One of the most iconic dishes found on the busy streets of Kolkata, Ghugni Chaat is a snack made of dried white peas, veggies and a medley of spices. Try this quick and easy Instant Pot recipe for a healthy meal which is nutritious and oil free! Enjoy this yummy Indian street food as a chaat or as a curry with some naan bread for the ultimate dish!!
Soak the dried white peas (white vatana) for 6-8 hours or ideally overnight in warm water.
Drain the white peas. Put them into the Instant Pot with the potatoes, cumin seeds, cinnamon, cloves, turmeric powder, bay leaves, minced ginger and water. Make sure to add a generous pinch of salt.
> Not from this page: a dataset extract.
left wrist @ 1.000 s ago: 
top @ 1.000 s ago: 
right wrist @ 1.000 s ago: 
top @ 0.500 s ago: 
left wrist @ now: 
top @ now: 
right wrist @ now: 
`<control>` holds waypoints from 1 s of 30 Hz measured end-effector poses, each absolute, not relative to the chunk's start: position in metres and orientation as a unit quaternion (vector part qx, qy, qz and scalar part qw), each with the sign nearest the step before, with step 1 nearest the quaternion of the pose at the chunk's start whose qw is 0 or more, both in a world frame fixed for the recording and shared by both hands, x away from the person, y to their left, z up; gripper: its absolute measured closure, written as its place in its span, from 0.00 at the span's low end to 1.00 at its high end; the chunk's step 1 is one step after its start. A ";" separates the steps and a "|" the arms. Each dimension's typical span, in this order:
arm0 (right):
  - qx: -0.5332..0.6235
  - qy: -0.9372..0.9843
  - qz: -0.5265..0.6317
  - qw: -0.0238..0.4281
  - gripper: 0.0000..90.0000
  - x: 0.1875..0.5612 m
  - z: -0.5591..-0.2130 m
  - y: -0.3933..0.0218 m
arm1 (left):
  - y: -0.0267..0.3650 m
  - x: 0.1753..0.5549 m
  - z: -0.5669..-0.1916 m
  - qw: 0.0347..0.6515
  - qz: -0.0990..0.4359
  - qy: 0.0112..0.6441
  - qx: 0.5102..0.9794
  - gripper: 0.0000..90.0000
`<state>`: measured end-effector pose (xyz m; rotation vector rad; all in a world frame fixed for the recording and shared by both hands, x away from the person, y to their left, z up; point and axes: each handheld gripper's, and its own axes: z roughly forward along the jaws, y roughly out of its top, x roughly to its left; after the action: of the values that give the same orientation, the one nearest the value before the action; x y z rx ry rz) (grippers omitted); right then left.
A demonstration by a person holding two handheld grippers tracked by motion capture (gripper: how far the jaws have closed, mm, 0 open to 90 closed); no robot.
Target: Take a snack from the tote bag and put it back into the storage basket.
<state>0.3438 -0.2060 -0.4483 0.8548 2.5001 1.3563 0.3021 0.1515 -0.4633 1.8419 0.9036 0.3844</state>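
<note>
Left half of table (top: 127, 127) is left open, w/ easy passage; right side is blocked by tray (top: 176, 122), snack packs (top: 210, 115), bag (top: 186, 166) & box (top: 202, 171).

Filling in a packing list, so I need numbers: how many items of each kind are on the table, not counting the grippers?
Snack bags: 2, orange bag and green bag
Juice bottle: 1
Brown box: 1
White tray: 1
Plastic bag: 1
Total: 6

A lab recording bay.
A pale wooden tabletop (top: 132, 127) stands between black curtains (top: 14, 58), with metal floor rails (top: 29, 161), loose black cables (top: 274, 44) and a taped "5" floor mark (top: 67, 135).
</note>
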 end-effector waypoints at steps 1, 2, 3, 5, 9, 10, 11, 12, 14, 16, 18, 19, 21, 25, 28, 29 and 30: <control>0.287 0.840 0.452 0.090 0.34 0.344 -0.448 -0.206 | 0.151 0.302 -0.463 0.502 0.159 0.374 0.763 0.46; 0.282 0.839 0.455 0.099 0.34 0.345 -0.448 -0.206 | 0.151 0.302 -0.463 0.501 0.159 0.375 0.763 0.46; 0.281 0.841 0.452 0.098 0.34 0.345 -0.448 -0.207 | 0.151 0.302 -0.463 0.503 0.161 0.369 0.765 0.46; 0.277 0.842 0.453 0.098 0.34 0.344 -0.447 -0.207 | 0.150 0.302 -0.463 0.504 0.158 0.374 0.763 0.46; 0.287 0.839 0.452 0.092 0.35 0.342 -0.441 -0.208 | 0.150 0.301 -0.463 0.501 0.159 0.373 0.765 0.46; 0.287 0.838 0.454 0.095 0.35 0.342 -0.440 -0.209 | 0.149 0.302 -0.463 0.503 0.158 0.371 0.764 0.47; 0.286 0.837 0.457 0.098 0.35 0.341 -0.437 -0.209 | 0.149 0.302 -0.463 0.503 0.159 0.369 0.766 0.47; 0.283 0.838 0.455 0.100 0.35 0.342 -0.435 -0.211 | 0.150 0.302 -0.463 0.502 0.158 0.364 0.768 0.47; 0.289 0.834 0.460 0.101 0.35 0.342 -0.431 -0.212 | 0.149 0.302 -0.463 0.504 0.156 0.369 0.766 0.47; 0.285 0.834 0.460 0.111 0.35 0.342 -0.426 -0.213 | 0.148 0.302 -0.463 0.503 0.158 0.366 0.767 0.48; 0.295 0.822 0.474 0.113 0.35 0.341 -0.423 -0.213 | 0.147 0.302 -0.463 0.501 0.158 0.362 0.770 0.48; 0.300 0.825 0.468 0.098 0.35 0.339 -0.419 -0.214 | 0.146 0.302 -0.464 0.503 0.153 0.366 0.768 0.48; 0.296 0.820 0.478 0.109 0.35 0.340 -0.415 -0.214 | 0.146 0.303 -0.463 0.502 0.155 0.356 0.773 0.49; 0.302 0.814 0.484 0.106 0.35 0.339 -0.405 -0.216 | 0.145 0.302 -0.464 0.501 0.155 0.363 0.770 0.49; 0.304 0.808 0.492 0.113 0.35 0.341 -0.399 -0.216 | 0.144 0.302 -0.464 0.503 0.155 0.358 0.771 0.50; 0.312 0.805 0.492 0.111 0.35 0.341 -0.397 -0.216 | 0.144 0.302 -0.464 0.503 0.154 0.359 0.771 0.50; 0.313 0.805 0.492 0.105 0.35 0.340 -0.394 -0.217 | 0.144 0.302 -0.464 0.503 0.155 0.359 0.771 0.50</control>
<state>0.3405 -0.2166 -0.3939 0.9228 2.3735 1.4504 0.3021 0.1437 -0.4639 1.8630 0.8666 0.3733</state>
Lock the lid , select the manual button and set it to 15 minutes on high pressure. Make sure your vent is on the sealing position.
When the cooking is complete and the Instant Pot beeps, quick release the pressure and open the lid.
Discard the bay leaves, cinnamon, and cloves.
Now, put the Instant Pot on sauté mode. Add tomatoes, onions, ginger julienne, and green chilies. Save a little of each for garnishing. Also lightly mash the potatoes and white peas using the back of the spoon, to release some starch and thicken the gravy.
Add red chili powder, mango powder (amchur), chana masala, chaat masala, tamarind pulp, and jaggery (or sugar). Mix it all in and adjust the salt to taste.
Add cilantro and sauté for 5-7 minutes and it’s ready!
Garnish with cilantro and tamarind chutneys, vegetables, and masala. Squeeze some lime and Enjoy!
Instead of using the Instant Pot in step 3, cook it in a pressure cooker for 2 whistle, adding 1 more cup of water.